WORK INSTRUCTION ->
Write out every line of the material as it stands, apart from the pictures.

———

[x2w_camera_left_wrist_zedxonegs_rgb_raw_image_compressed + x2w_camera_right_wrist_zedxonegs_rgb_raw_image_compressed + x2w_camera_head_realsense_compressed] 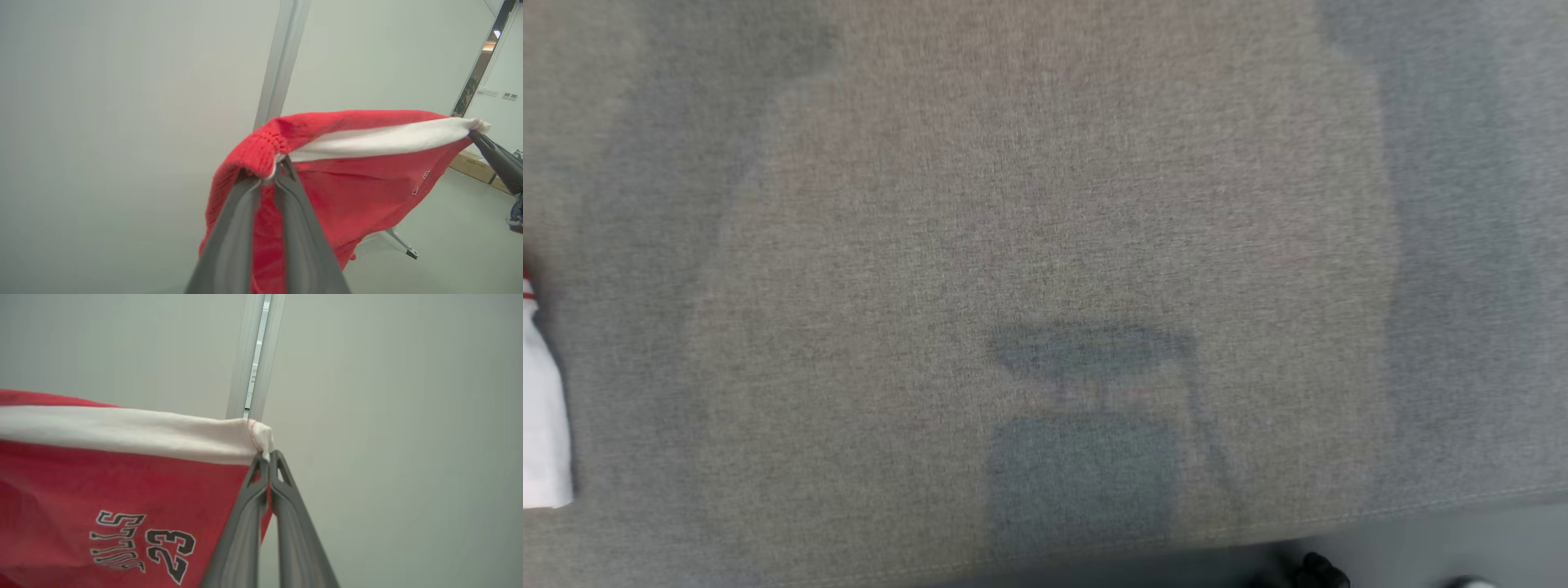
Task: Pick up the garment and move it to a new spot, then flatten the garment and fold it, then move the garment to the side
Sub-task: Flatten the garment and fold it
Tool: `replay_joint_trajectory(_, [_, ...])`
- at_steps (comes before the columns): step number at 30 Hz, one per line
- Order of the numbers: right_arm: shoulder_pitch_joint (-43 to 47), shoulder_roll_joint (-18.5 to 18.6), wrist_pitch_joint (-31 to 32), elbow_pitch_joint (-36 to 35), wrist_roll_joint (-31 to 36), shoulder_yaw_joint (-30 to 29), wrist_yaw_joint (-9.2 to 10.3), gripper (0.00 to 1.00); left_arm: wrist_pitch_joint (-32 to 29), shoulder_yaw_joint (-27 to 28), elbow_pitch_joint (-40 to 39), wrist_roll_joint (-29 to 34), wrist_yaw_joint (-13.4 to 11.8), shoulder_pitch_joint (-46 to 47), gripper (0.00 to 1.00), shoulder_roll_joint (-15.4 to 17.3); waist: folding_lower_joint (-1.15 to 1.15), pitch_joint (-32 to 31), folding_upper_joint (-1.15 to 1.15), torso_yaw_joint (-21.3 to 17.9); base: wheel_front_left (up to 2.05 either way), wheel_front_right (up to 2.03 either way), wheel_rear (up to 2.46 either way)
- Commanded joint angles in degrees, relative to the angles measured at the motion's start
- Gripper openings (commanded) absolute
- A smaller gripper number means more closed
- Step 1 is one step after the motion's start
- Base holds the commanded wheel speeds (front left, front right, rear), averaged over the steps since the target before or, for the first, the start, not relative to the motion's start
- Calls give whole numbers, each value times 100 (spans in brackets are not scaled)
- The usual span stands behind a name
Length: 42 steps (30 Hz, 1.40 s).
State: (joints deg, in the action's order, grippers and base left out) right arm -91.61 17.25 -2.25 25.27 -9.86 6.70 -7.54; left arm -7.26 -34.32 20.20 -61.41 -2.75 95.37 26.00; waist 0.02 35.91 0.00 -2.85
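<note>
The garment is a red jersey with a white band along its top edge and a ribbed red trim. It hangs in the air, stretched between my two grippers. My left gripper is shut on the ribbed red trim. In the left wrist view my right gripper grips the far white corner. In the right wrist view the garment shows a black and white print with the number 23, upside down, and my right gripper is shut on the white hem corner.
A grey fabric-covered surface lies below the head camera, its front edge near the bottom. White cloth with a red band shows at its left edge. A metal post stands against the pale wall. Cardboard boxes sit on the floor.
</note>
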Motion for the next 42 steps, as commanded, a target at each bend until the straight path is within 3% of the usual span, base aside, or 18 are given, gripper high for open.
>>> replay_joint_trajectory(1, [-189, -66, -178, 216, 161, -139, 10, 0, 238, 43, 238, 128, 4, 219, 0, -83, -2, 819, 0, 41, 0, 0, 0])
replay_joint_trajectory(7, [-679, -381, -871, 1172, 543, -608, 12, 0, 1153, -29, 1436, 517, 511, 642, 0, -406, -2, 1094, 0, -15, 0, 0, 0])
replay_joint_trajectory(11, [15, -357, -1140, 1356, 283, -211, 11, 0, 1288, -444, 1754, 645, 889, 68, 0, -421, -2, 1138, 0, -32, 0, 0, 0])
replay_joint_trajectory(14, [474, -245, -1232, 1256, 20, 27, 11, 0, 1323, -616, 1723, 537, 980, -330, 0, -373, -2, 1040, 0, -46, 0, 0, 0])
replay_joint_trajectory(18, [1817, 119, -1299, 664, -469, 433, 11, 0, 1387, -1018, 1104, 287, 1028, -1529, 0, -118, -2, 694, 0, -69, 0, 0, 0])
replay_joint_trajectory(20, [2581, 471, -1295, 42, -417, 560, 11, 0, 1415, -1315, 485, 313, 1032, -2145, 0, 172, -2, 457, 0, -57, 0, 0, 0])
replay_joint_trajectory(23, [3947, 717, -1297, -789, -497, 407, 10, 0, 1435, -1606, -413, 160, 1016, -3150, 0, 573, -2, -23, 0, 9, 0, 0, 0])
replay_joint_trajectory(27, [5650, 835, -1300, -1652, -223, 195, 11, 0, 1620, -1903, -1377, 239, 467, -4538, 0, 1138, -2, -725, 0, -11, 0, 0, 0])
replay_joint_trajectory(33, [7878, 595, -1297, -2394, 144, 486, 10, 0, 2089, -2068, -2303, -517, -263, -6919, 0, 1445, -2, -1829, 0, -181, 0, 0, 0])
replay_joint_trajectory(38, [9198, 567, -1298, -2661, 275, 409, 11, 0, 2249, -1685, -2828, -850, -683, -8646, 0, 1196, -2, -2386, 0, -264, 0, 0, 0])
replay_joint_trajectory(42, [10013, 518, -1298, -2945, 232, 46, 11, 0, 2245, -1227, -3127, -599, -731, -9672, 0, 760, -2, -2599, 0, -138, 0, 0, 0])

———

WRITTEN ANSWER ->
[x2w_camera_left_wrist_zedxonegs_rgb_raw_image_compressed + x2w_camera_right_wrist_zedxonegs_rgb_raw_image_compressed + x2w_camera_head_realsense_compressed] 
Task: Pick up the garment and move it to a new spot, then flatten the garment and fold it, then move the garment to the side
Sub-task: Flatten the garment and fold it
Tool: `replay_joint_trajectory(_, [_, ...])`
- at_steps (comes before the columns): step number at 30 Hz, one per line
- Order of the numbers: right_arm: shoulder_pitch_joint (-43 to 47), shoulder_roll_joint (-18.5 to 18.6), wrist_pitch_joint (-31 to 32), elbow_pitch_joint (-36 to 35), wrist_roll_joint (-31 to 36), shoulder_yaw_joint (-30 to 29), wrist_yaw_joint (-9.2 to 10.3), gripper (0.00 to 1.00); left_arm: wrist_pitch_joint (-32 to 29), shoulder_yaw_joint (-27 to 28), elbow_pitch_joint (-40 to 39), wrist_roll_joint (-29 to 34), wrist_yaw_joint (-13.4 to 11.8), shoulder_pitch_joint (-46 to 47), gripper (0.00 to 1.00), shoulder_roll_joint (-15.4 to 17.3); waist: folding_lower_joint (-1.15 to 1.15), pitch_joint (-32 to 31), folding_upper_joint (-1.15 to 1.15), torso_yaw_joint (-21.3 to 17.9); base: wheel_front_left (up to 2.05 either way), wheel_front_right (up to 2.03 either way), wheel_rear (up to 2.46 either way)
- Commanded joint angles in degrees, relative to the angles measured at the motion's start
- Gripper openings (commanded) absolute
- A smaller gripper number means more closed
- Step 1 is one step after the motion's start
- Base holds the commanded wheel speeds (front left, front right, rear), averaged over the steps since the target before or, for the first, the start, not relative to the motion's start
- Calls give whole numbers, each value times 100 (spans in brackets are not scaled)
- The usual span stands behind a name
Length: 42 steps (30 Hz, 1.40 s).
State: (joints deg, in the action's order, grippers and base left out) right arm -91.61 17.25 -2.25 25.27 -9.86 6.70 -7.54; left arm -7.26 -34.32 20.20 -61.41 -2.75 95.37 26.00; waist 0.02 35.91 0.00 -2.85
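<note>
The garment is a red jersey with a white band along its top edge and a ribbed red trim. It hangs in the air, stretched between my two grippers. My left gripper is shut on the ribbed red trim. In the left wrist view my right gripper grips the far white corner. In the right wrist view the garment shows a black and white print with the number 23, upside down, and my right gripper is shut on the white hem corner.
A grey fabric-covered surface lies below the head camera, its front edge near the bottom. White cloth with a red band shows at its left edge. A metal post stands against the pale wall. Cardboard boxes sit on the floor.
</note>
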Motion for the next 42 steps, as commanded, a target at each bend until the straight path is within 3% of the usual span, base aside, or 18 are given, gripper high for open.
>>> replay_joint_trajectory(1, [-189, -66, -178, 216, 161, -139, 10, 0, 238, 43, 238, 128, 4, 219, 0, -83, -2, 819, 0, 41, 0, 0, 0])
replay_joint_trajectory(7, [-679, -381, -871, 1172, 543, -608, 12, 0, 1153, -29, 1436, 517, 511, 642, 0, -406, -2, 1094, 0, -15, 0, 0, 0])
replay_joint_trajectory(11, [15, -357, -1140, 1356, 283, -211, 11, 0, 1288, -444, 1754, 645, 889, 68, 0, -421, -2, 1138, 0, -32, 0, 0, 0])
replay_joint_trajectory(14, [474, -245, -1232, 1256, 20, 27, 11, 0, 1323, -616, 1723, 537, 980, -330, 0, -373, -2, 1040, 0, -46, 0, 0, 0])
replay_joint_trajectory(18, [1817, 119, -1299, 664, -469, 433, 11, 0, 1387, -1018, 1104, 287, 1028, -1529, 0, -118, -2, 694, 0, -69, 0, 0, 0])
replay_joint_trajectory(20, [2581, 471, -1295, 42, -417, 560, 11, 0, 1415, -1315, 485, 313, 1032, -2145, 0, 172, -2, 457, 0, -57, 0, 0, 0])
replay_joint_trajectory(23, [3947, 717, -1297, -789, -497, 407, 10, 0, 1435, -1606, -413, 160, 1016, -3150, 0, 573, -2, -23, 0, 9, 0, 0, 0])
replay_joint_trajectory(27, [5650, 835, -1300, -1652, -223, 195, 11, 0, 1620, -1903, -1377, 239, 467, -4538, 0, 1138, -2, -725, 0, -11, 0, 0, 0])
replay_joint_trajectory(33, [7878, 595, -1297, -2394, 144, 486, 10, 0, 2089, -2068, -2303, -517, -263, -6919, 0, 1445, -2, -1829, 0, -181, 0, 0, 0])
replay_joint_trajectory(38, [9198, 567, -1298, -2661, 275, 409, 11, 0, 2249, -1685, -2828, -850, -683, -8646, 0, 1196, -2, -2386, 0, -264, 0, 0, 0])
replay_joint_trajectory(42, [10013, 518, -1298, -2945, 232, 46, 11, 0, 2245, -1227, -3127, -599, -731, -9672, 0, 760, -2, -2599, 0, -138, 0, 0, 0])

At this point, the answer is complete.